Industrial customers may have more influence over regulators than residential; PUCs appear to commit sooner to retail competition in states where industry is a big part of the customer base. Our analysis also suggests that regulators that are elected rather than appointed are more likely to make concrete plans to replace the current regulatory system. This finding may reflect the fact that, unlike appointees, elected officials must answer directly to a public filled with electricity consumers.
Who Wins the Political Battles?
Under what circumstances does retail competition for electricity have the greatest potential to be socially beneficial? High prices and costs are often signs of technical and/or managerial inefficiency that could be driven out of the market by the pressures of competition. Also, price variation in a reasonably small geographic area tends to mean that the market is not divided efficiently among suppliers. If price variation exists, social welfare could be improved by shifting more consumers to suppliers that currently charge low prices. Eventually, the redistribution of sales would reduce the gaps among the prices.
In the political battle over whether to institute retail competition, there are often potential winners and losers. One interesting feature of our findings is that no particular interest group always wins the battle. Instead, the victor tends to be whichever group is on the side of a change that will produce a net improvement in the well-being of society For example, a state whose prices are either much lower or much higher than its neighbors seems to move relatively quickly toward retail competition. In either case, the move is likely to increase the society's well-being overall. When a state stands to become an exporter of electricity, however, investor-owned utilities will benefit at the expense of in-state customers who may eventually pay higher prices; on the other hand, when the state is likely to import electricity, its consumers will have prevailed over the local high-priced utility.
Conclusions
Because so few states have reached the final decision stage, our analyses of the processes by which public utility commissions and legislatures reach final decisions regarding retail competition are tentative. However, these early results suggest that, in the absence of a federal policy mandating retail competition in all states, we may expect to see PUCs in states with high prices, large price differentials with neighboring states, or large industrial customer shares move more quickly toward a final decision to adopt retail competition than states with the opposite characteristics. Appointed PUCs are likely to move less quickly toward competition than elected PUCs, and legislatures may drag their heels in states with powerful environmental constituencies.

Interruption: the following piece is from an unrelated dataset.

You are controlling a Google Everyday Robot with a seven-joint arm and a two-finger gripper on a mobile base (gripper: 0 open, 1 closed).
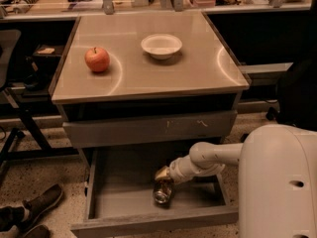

The state-level transition from regulated to competitive retail electricity markets is far from complete. As the deregulatory process continues to unfold and more states adopt final retail competition plans, additional data will become available. This information will make possible more detailed and robust analyses of these decisionmaking processes. Nonetheless, even our current results based on intermediate snapshots of the process provide useful and encouraging evidence that the states that have committed to make the change to retail competition may be the ones that can benefit the most from it.
Amy W. Ando and Karen L. Palmer are fellows in RFF's Quality of the Environment Division.